> **WHAT THE TASK REQUIRES**
Return the listing below verbatim. Pictures do not belong in the copy.

> **DATA SEGMENT**
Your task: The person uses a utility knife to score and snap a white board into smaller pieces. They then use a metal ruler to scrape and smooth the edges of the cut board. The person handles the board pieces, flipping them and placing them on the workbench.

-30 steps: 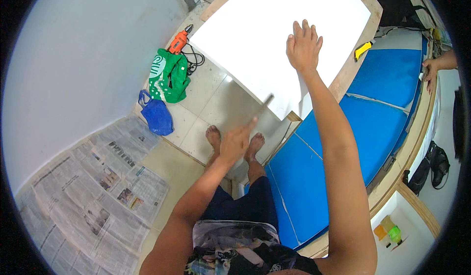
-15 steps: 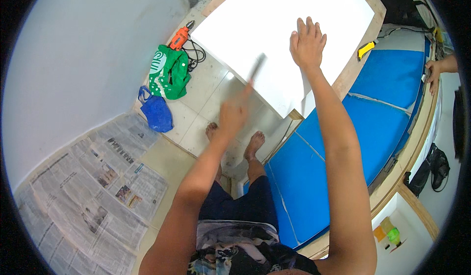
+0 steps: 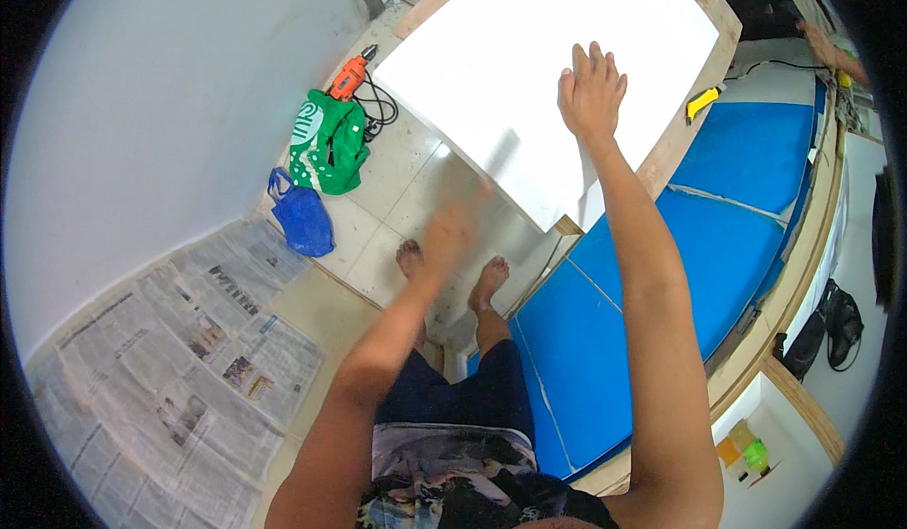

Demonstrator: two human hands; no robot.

> **TASK OUTPUT**
Your task: The person uses a utility knife to score and snap a white board into smaller pieces. They then use a metal ruler to scrape and smooth the edges of the cut board. The person handles the board pieces, flipping them and placing them on the workbench.

-30 steps: 
-15 steps: 
+0 steps: 

Demonstrator: two human hands; no robot.

Work on this exercise has concluded.